* _What needs to be done_
Give an exact reproduction of all the lines in the listing.

* _Dataset extract_
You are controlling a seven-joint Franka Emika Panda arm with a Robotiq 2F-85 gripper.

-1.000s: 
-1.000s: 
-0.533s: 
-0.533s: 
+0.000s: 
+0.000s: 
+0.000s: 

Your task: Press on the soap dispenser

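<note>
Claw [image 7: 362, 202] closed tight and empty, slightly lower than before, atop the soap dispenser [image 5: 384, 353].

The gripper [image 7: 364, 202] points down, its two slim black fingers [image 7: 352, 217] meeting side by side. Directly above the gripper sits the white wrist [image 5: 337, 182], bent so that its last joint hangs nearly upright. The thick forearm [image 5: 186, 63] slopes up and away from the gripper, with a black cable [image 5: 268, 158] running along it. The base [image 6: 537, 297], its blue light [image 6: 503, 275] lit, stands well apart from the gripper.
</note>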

* _Answer_
You are controlling a seven-joint Franka Emika Panda arm with a Robotiq 2F-85 gripper.

-1.000s: 
-1.000s: 
-0.533s: 
-0.533s: 
+0.000s: 
+0.000s: 
+0.000s: 

Your task: Press on the soap dispenser

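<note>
Claw [image 7: 362, 202] closed tight and empty, slightly lower than before, atop the soap dispenser [image 5: 384, 353].

The gripper [image 7: 364, 202] points down, its two slim black fingers [image 7: 352, 217] meeting side by side. Directly above the gripper sits the white wrist [image 5: 337, 182], bent so that its last joint hangs nearly upright. The thick forearm [image 5: 186, 63] slopes up and away from the gripper, with a black cable [image 5: 268, 158] running along it. The base [image 6: 537, 297], its blue light [image 6: 503, 275] lit, stands well apart from the gripper.
</note>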

This response contains the complete answer.